#### THE PROBLEM
Check every line of the data for the string "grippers" and copy the ones that have it.

#### EXCERPTED DATA
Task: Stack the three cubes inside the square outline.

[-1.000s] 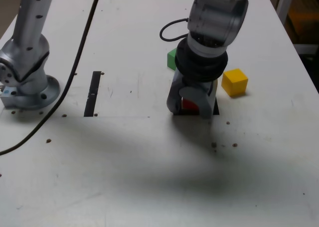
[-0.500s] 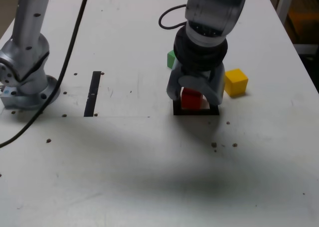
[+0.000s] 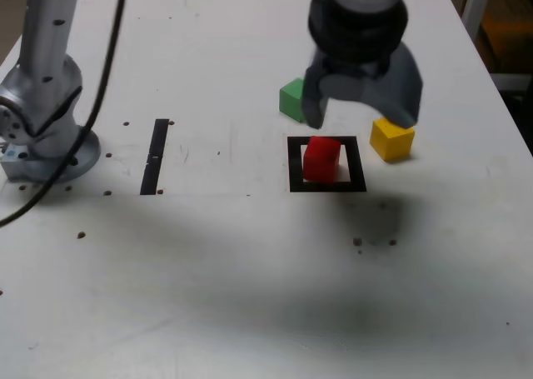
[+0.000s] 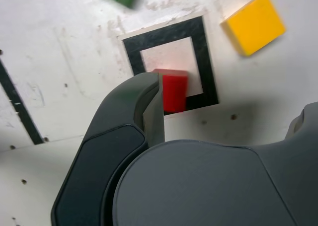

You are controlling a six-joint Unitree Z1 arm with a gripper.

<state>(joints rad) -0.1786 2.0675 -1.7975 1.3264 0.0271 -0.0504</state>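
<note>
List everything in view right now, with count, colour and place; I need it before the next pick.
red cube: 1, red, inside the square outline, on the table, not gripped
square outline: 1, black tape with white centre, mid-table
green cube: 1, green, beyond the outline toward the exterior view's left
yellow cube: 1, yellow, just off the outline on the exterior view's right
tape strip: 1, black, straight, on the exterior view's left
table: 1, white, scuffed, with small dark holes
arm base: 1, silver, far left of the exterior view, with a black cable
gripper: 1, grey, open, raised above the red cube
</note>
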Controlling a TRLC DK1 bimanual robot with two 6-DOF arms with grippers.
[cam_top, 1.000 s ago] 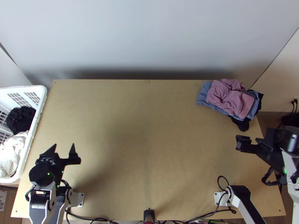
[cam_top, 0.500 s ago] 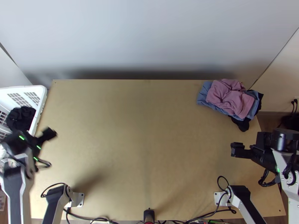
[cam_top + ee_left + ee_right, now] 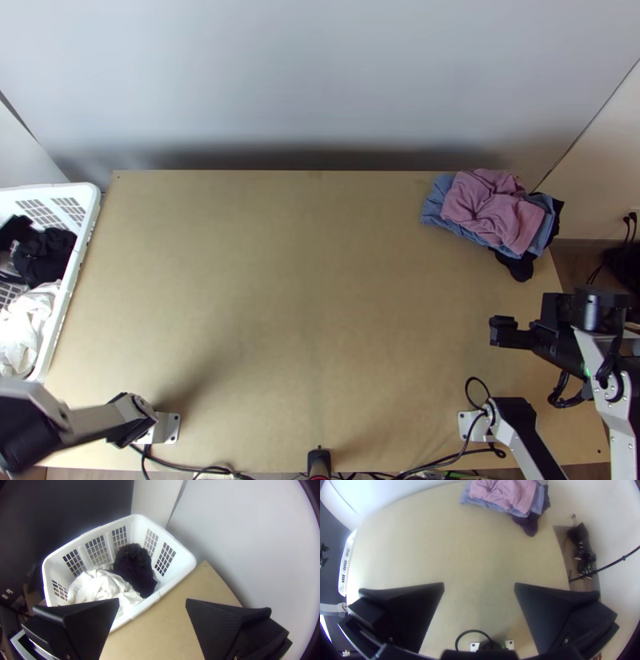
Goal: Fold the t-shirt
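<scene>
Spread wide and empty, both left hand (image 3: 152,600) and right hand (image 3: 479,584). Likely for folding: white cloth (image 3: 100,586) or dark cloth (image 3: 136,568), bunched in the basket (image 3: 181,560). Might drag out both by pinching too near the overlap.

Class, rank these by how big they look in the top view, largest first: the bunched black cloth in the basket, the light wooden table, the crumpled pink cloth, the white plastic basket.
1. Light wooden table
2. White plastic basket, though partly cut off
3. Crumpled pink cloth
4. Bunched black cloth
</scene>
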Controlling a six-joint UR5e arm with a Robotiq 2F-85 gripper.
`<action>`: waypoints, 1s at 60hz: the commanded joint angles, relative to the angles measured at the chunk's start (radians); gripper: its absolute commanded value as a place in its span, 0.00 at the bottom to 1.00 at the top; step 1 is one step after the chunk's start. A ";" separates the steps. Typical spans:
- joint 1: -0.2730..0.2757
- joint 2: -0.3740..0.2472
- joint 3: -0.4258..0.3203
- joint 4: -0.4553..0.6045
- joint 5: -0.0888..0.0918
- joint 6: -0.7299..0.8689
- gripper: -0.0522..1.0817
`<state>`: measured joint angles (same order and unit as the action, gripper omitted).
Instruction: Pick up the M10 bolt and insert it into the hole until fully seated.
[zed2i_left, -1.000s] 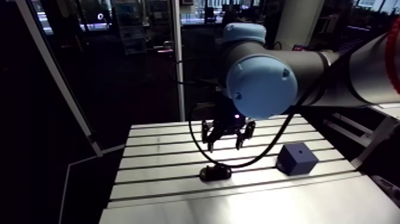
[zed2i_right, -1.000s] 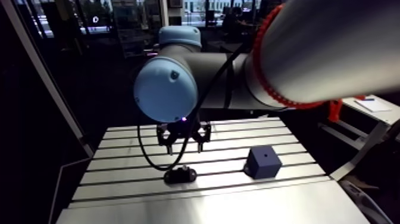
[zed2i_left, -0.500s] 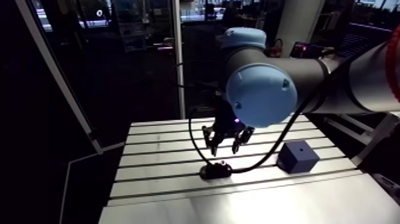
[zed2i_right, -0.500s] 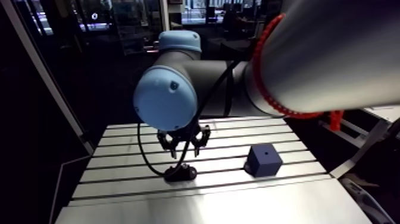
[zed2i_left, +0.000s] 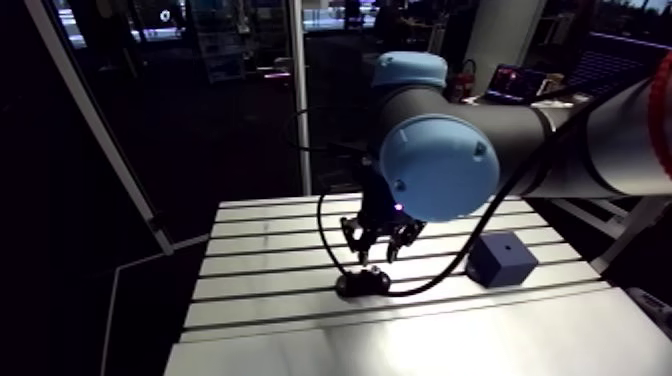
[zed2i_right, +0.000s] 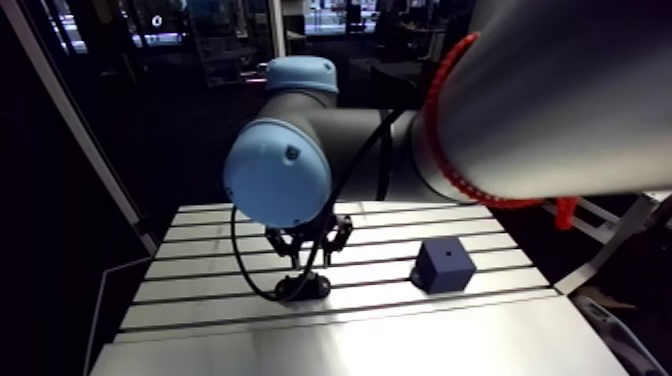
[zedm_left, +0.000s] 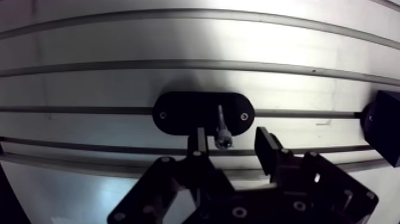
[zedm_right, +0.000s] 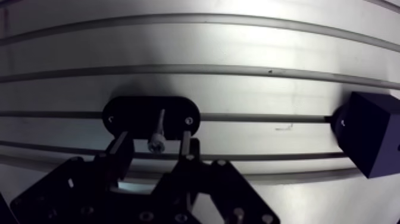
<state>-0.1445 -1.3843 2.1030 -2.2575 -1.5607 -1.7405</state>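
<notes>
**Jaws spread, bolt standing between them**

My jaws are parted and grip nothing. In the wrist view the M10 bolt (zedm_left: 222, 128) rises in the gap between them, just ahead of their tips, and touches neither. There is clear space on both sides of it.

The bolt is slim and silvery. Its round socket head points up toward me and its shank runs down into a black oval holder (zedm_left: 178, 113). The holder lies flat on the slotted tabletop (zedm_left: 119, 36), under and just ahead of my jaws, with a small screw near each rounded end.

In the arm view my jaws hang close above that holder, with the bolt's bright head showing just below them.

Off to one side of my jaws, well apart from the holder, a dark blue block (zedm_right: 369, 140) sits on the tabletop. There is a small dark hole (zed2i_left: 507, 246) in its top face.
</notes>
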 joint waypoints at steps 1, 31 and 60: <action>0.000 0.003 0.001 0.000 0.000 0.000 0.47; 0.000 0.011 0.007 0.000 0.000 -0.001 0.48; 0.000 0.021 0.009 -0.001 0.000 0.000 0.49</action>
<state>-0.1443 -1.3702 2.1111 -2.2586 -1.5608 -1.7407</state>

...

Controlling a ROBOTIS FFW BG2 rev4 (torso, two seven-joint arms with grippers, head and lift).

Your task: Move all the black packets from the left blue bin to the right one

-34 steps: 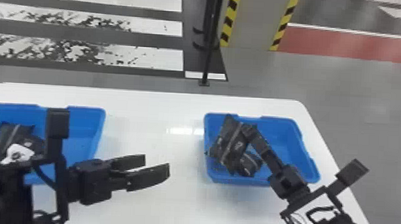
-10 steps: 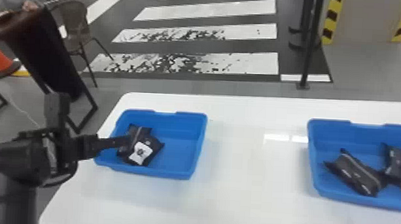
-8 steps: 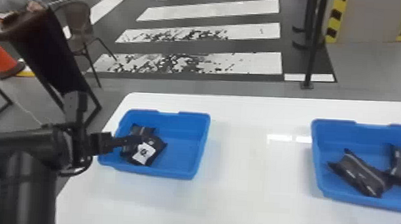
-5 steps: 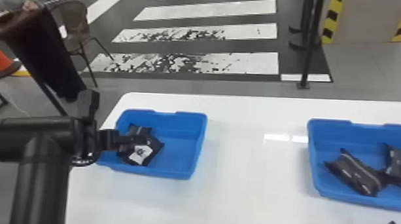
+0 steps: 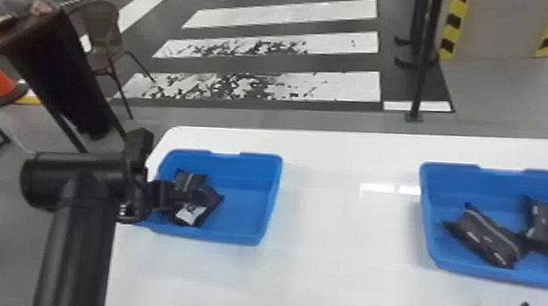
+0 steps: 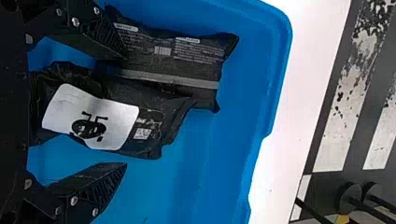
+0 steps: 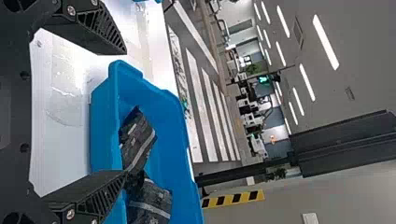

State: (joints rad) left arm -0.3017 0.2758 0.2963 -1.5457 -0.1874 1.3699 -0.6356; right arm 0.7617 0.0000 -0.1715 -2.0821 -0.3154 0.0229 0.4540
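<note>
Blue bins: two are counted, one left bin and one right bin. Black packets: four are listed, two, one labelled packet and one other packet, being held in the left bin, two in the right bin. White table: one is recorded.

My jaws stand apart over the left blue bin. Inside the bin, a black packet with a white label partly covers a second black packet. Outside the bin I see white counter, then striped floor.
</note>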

#### ANSWER
Controlling a TRLC DK1 bimanual robot with two 6-DOF arms with grippers.
Controlling a ROBOTIS FFW BG2 rev4 (torso, two seven-joint arms with grippers, head and lift).

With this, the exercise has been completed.